Assignment -
The following data needs to be repeated exactly, with all images excluded.

Segment Open

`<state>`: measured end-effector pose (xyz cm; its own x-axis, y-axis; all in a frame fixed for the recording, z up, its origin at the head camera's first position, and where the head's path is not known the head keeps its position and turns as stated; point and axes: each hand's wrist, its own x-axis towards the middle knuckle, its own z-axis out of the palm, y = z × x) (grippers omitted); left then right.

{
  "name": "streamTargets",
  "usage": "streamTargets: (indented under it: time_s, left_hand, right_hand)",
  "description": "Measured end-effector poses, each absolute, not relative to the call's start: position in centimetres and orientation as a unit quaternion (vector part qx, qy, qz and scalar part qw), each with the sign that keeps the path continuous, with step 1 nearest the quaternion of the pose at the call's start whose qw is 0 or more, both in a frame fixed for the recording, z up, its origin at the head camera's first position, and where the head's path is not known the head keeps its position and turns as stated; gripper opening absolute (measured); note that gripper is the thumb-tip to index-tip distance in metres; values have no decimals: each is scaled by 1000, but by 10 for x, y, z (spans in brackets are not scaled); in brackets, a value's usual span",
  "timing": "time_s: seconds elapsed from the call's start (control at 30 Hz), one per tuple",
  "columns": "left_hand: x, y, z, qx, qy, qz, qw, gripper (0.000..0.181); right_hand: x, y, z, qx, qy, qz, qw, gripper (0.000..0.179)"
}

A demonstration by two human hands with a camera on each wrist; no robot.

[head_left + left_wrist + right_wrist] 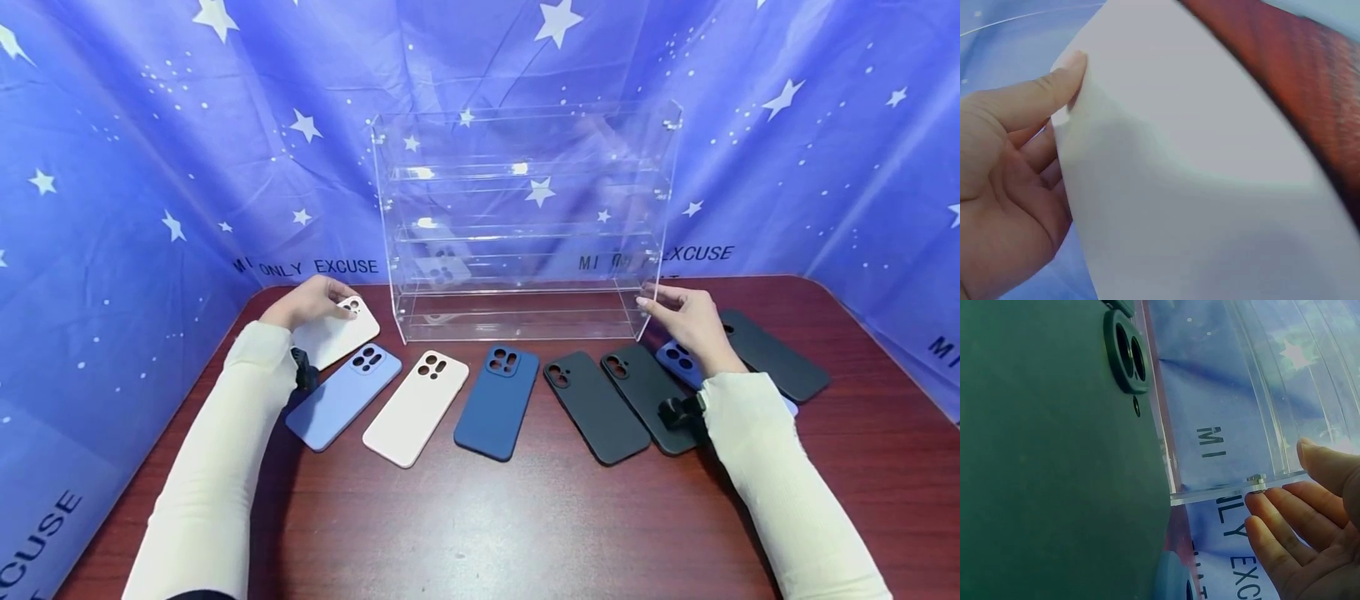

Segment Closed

Written solution -
`<state>`: measured end-effector pose (xyz cm; its own x-axis, y-axis; all in a frame fixed for the recording, z up, its origin at the head camera's first position, and where the head's path is not known the head keeps its position and turns as stated; point and axes: each hand's wrist, its own x-axis towards the middle knuckle, its own z-axis out of the palm, y = z × x) (grippers omitted); left then right.

{
  "name": "streamTargets",
  "usage": "streamTargets: (indented under it: time_s, left_hand, right_hand)",
  "description": "Measured end-effector poses, each absolute, not relative to the call's start: position in centimetres and orientation as a unit quaternion (vector part qx, qy, qz and scalar part qw), each with the sign that keeps the path continuous, with step 1 nearest the quaternion of the pose at the call's start whose qw is 0 or more, both in a frame fixed for the recording, z up, its origin at the head camera's first position, and where the head's path is not known the head keeps its position and turns as stated; gripper opening absolute (measured); note that gripper is the thumb-tip to index-tip distance in metres; values have no decimals: each is scaled by 1000, but by 10 for x, y, z (spans in brackets are not scaled); in brackets, a value's usual span",
  "timing": "time_s: seconds elapsed from the call's start (control at 30 Hz), one per tuple",
  "columns": "left_hand: x, y, z, qx, qy, qz, qw, gripper (0.000..0.181); right_hand: x, y, z, qx, qy, qz, qw, gripper (0.000..0.179)"
}

A demonstration by two human hands with a camera on each wrist; no robot.

[head_left + left_wrist + right_wrist] 

Nothing further is needed for this answer.